As the ocean warm – the whales fall silent
Sound is the whale’s most important tool for finding food, navigating and finding a mate. Now, global warming is wreaking havoc in the oceans. As the acoustic landscape changes, whales are forced to move, alter their mating calls – or fall completely silent when hunger takes over.
Text: Izabella Rosengren
Imagine a creature in which a third of its body is adapted to emit and receive sound. Its large head houses complex organs that are specifically adapted not only to produce sound but also to direct it and analyse the sound wave as it returns. The creature uses sound to communicate with others of its kind, find food, detect predators, find its way and to find a mate. This is how it has worked for millions of years. But now something is happening. The environment in which the creature lives is warming up very rapidly, and as it warms, the conditions for producing and transmitting sound are changing. Behaviour and physiology that are the result of millions of years of evolution are suddenly no longer working. The catastrophe is a reality.
For whales, sound is crucial
Such is the reality for the world’s whales. For whales, sound plays an incredibly important role. One could say that sound is a prerequisite for being a whale. However, baleen whales and toothed whales communicate in completely different ways – baleen whales using a U-shaped larynx, and toothed whales using fat-filled tissues inside the head, known as ‘monkey lips’ in English because they resemble a monkey’s mouth. The sounds they produce also differ. Baleen whales communicate at low frequencies, often below 200 hertz, whilst toothed whales communicate at frequencies above 17,000 hertz.
As the sea warms, not only does the physical environment change, but so does the acoustic landscape. Warmer water and changes in salinity affect the density of the ocean and create what are known as sound layers. As the ocean warms, researchers have discovered that sound can become ‘trapped’ in warmer surface layers, causing the whales’ communications to propagate horizontally rather than vertically.
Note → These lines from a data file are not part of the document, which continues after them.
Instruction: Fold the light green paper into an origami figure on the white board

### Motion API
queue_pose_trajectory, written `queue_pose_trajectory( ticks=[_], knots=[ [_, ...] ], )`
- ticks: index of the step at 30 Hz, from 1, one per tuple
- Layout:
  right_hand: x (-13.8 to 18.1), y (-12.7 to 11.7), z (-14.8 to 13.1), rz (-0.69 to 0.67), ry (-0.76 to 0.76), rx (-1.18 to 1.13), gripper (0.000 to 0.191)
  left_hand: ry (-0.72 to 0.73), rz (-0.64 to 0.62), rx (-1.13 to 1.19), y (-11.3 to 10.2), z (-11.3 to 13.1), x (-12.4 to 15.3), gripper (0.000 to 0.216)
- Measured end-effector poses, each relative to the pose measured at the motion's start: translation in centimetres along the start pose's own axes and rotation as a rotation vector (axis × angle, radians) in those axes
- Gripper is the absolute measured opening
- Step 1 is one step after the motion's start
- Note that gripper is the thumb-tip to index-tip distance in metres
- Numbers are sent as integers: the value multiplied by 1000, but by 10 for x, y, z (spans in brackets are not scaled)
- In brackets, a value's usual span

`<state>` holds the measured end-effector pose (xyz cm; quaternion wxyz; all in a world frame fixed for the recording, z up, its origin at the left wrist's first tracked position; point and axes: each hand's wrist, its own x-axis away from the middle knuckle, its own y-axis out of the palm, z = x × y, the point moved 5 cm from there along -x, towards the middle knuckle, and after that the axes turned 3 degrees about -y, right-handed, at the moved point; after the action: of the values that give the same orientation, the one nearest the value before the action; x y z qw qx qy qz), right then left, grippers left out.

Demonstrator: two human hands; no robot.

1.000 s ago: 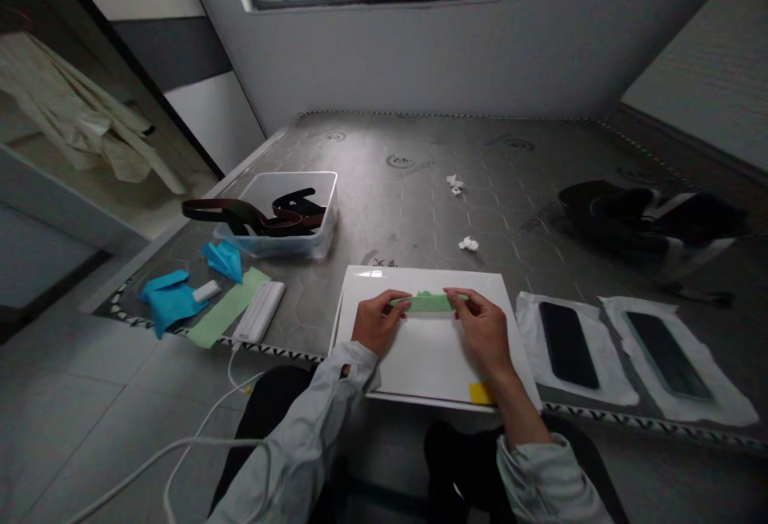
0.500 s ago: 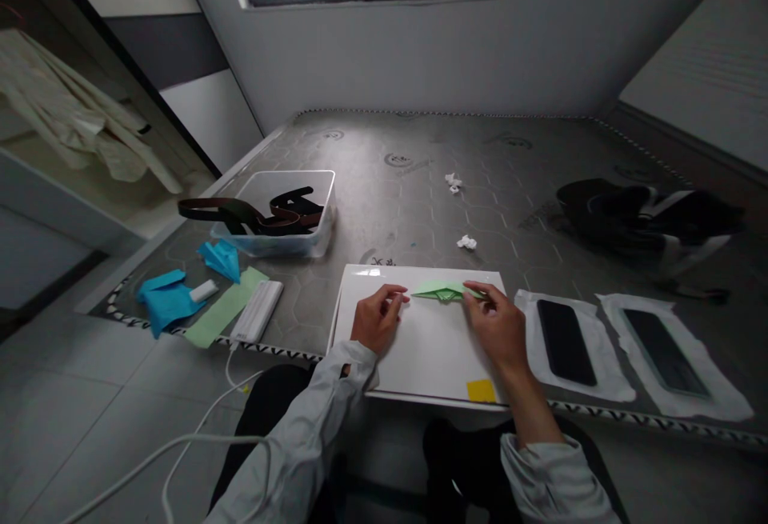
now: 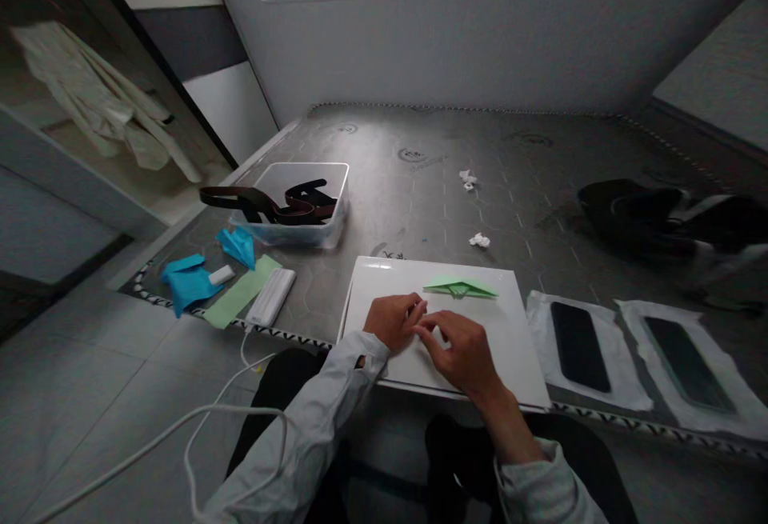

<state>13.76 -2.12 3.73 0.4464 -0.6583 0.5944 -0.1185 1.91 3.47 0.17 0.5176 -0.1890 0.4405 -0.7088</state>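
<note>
A folded green paper (image 3: 461,288) lies by itself on the far part of a white board (image 3: 384,280) that rests on the grey mattress edge. Both hands sit nearer to me on the board and touch each other. My left hand (image 3: 393,322) is loosely curled, and whatever its fingers may hold is hidden. My right hand (image 3: 462,350) lies low over the board with its fingers stretched toward the left hand's fingertips. Neither hand touches the green paper.
A clear tub (image 3: 336,216) with dark belts (image 3: 270,206) stands at the left. Blue paper pieces (image 3: 187,280), a green strip (image 3: 240,300) and a white power strip (image 3: 271,298) lie near the edge. Two dark phones (image 3: 579,336) (image 3: 684,352) rest on white sheets at the right.
Both hands let go of the green paper, which now lies on the board. The hands drew back toward me and met. The right hand now covers the yellow note.
</note>
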Motion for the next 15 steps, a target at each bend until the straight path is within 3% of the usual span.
queue_pose_trajectory(
  ticks=[5,7,11,15],
  knots=[
    [22,36,-30,-159,379,-425,28,34,26,-244,-18,6,3,35],
    [31,44,-48,-197,459,-583,34,69,29,-302,-28,13,6,37],
    [41,51,-77,-327,444,-645,32,148,-4,-372,-40,29,14,38],
    [43,41,-80,-142,438,-477,31,166,-62,-451,-42,35,22,35]
  ],
)
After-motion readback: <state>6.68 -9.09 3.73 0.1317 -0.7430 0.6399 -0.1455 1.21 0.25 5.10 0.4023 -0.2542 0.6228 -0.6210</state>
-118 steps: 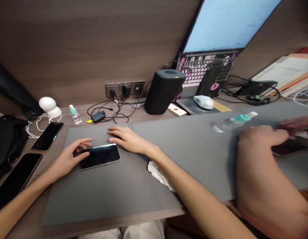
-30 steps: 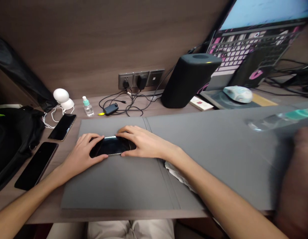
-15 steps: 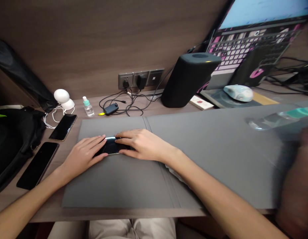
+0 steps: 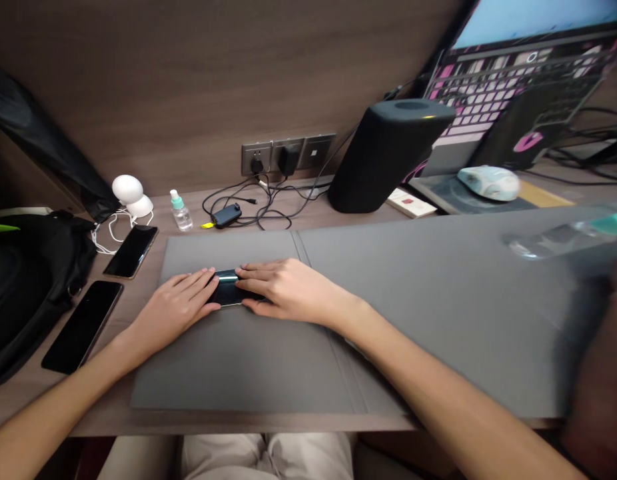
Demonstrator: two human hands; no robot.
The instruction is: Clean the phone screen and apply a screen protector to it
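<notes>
A dark phone (image 4: 227, 288) lies crosswise on the grey desk mat (image 4: 248, 373), and only its middle shows. My left hand (image 4: 181, 305) lies flat over its left end with the fingers stretched out. My right hand (image 4: 283, 290) covers its right end the same way, with the thumb along the near edge. The fingertips of both hands almost meet above the screen.
Two more dark phones (image 4: 131, 251) (image 4: 82, 325) lie left of the mat beside a black bag (image 4: 23, 280). Behind are a small spray bottle (image 4: 180, 210), cables (image 4: 253, 207), a black speaker (image 4: 388, 153), a laptop (image 4: 513, 87) and a mouse (image 4: 488, 182). Another person's blurred arm (image 4: 598, 380) fills the right edge.
My hands have slid inward from the phone's ends and now cover most of it. Earlier the phone lay nearer me with its whole screen showing.
</notes>
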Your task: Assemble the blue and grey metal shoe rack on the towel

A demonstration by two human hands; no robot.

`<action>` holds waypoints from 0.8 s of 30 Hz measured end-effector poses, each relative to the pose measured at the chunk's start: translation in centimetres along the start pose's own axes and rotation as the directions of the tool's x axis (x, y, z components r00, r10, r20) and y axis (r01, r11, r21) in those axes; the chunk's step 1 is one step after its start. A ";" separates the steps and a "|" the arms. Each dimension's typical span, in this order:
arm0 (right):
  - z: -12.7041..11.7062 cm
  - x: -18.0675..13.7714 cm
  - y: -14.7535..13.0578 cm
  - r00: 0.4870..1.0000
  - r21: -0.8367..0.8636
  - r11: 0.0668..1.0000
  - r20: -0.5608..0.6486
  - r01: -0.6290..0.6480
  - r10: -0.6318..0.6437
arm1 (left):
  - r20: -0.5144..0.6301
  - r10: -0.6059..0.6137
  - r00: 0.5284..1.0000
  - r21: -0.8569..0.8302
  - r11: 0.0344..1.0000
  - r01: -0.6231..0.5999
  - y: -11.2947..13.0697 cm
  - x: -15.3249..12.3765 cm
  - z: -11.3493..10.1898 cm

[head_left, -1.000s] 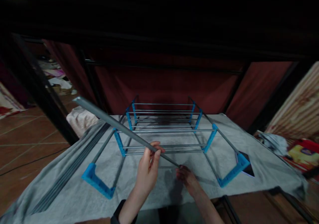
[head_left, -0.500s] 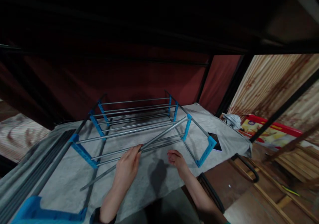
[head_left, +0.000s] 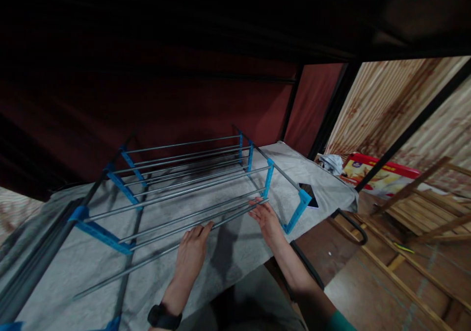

Sound travels faster in warmer water
Warmer water also causes sound to travel faster, as molecules gain more energy and can move more quickly. Whilst this may sound positive, it contributes to ‘acoustic smog’ – that is, background noise that makes the sound environment noisier, making it harder for whales to distinguish important signals.
In 2022, researchers discovered two acoustic ‘hotspots’ where the speed of sound is thought to increase particularly sharply: the north-western Atlantic and the Greenland Sea. The research team used the calls of North Cape whales – a species of which fewer than 380 individuals remain – to model what the ocean’s soundscape would look like in the year 2100. They concluded that the whales’ calls would travel both further and faster the warmer the ocean became.
‘Marine mammals rely on sound at every stage of their lives, including when foraging and mating. Variations in the speed of sound caused by climate change could therefore affect the species’ vital functions in these areas,’ says Alice Affatati, one of the researchers behind the study.

Whales move away when their surroundings become too noisy
In response to the noisy environment, there is a risk that the whales will move to another area that is unexplored to them. And when wild animals are forced to change their established behaviour, this rarely has positive consequences. Rather, it increases the risk of starvation and collisions with ships.
However, when background noise becomes too loud, some whales have been able to change the frequency at which they communicate. This includes the blue whale, which, due to increased noise in the oceans – caused primarily by shipping traffic – has lowered the frequency at which it communicates by 31 per cent since the 1960s. This is so that they can reach individuals further away (low frequencies travel further). The problem is that a change in behaviour requires energy in the form of food, which is becoming increasingly scarce in the oceans.
Based on this, an American study showed that blue whales reduced their vocal communication by almost half during years of repeated marine heatwaves.
‘The reduction in blue whale vocalisation during the two marine heatwaves was significant compared with the period without heatwaves. Specifically, the frequency of blue whales’ B-sounds decreased by 40 per cent,’ says Dawn Barlow, a researcher at Oregon State University.
A B-call is a long, deep, rumbling and monotonous sound associated with blue whale mating. It is likely that these calls play an important role in finding and attracting a mate.

In warmer waters, the krill disappeared
The decline is unlikely to be primarily due to the heat itself, but rather to the fact that the warm water caused the krill to disappear (their numbers fell by up to 95 per cent during the heatwaves) and forced the whales to forage in areas where they do not normally forage. When the whales were forced to prioritise foraging over communication, the sea fell silent. Ultimately, the lack of food meant that the blue whales did not reproduce as successfully as when food was plentiful. In other words: starvation meant they lacked the energy to mate.
‘Poor physical condition resulting from a reduced supply of prey can lead to lower reproduction rates, as the whales must use all their energy just to survive,’ says Dawn Barlow.
As well as the warming of the oceans having direct negative consequences for whales, there are also indirect consequences. As the polar ice caps melt and the water warms, shipping traffic in these parts of the world will increase. This means that whales – including belugas, narwhals and bowhead whales – which have had the Arctic and Antarctic as relatively protected havens thanks to the ice, will be left unprotected, and the risk of collisions with ships and marine noise will increase.